Olofsen Erik, Dahan Albert
Department of Anesthesiology, Leiden University Medical Center, PO Box 9600, 2300 RC Leiden, Netherlands.
F1000Res. 2013 Mar 4;2:71. doi: 10.12688/f1000research.2-71.v2. eCollection 2013.
Akaike's information theoretic criterion for model discrimination (AIC) is often stated to "overfit", i.e., it selects models with a higher dimension than the dimension of the model that generated the data. However, with experimental pharmacokinetic data it may not be possible to identify the correct model, because of the complexity of the processes governing drug disposition. Instead of trying to find the correct model, a more useful objective might be to minimize the prediction error of drug concentrations in subjects with unknown disposition characteristics. In that case, the AIC might be the selection criterion of choice. We performed Monte Carlo simulations using a model of pharmacokinetic data (a power function of time) with the property that fits with common multi-exponential models can never be perfect - thus resembling the situation with real data. Prespecified models were fitted to simulated data sets, and AIC and AIC c (the criterion with a correction for small sample sizes) values were calculated and averaged. The average predictive performances of the models, quantified using simulated validation sets, were compared to the means of the AICs. The data for fits and validation consisted of 11 concentration measurements each obtained in 5 individuals, with three degrees of interindividual variability in the pharmacokinetic volume of distribution. Mean AIC c corresponded very well, and better than mean AIC, with mean predictive performance. With increasing interindividual variability, there was a trend towards larger optimal models, but with respect to both lowest AIC c and best predictive performance. Furthermore, it was observed that the mean square prediction error itself became less suitable as a validation criterion, and that a predictive performance measure should incorporate interindividual variability. This simulation study showed that, at least in a relatively simple mixed effects modelling context with a set of prespecified models, minimal mean AIC c corresponded to best predictive performance even in the presence of relatively large interindividual variability.

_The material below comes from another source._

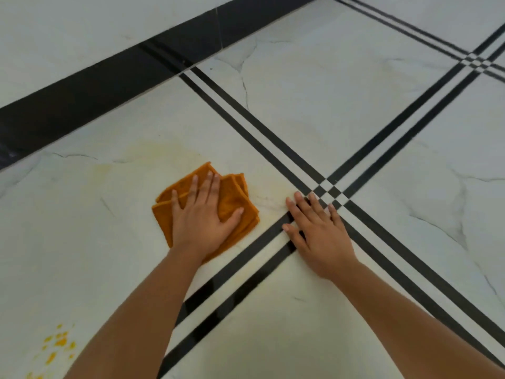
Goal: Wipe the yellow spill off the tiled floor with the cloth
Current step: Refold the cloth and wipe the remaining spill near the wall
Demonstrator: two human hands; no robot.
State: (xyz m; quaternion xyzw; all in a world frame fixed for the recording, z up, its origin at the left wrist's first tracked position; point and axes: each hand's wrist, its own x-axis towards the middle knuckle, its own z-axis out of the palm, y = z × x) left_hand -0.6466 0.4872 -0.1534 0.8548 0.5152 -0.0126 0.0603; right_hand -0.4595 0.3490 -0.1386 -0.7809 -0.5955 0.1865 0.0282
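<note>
My left hand (200, 214) lies flat, fingers spread, pressing the folded orange microfibre cloth (232, 198) onto the pale marble-look tiled floor (314, 110); my right hand (318, 228) rests open beside it; the bright yellow spill droplets (58, 343) lie nearer me, down-left of the cloth, closest to my left arm.

Folded orange cloth (218, 203) pressed flat under left hand (203, 218), right hand (318, 229) spread on black floor stripes (246, 258), yellow spill (58, 344) splattered bottom left
</note>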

赤池信息准则(AIC)常用于模型判别,常被指出会“过度拟合”,即它选择的模型维度高于生成数据的模型维度。然而,对于实验性药代动力学数据,由于药物处置过程的复杂性,可能无法识别正确的模型。与其试图找到正确的模型,一个更有用的目标可能是将处置特征未知的受试者体内药物浓度的预测误差最小化。在这种情况下,AIC可能是首选的选择标准。我们使用药代动力学数据模型(时间的幂函数)进行了蒙特卡罗模拟,该模型具有与常见多指数模型的拟合永远无法完美的特性——因此类似于实际数据的情况。将预先指定的模型拟合到模拟数据集,并计算和平均AIC和AICc(针对小样本量进行校正的准则)值。使用模拟验证集量化的模型平均预测性能与AIC的均值进行比较。拟合和验证的数据包括在5名个体中每人获得的11个浓度测量值,药代分布容积存在三种个体间变异性程度。平均AICc与平均预测性能非常吻合,且比平均AIC更好。随着个体间变异性的增加,最优模型有变大的趋势,但在最低AICc和最佳预测性能方面都是如此。此外,观察到均方预测误差本身作为验证标准变得不太合适,并且预测性能度量应纳入个体间变异性。这项模拟研究表明,至少在一组预先指定模型的相对简单的混合效应建模背景下,即使存在相对较大的个体间变异性,最小平均AICc也对应最佳预测性能。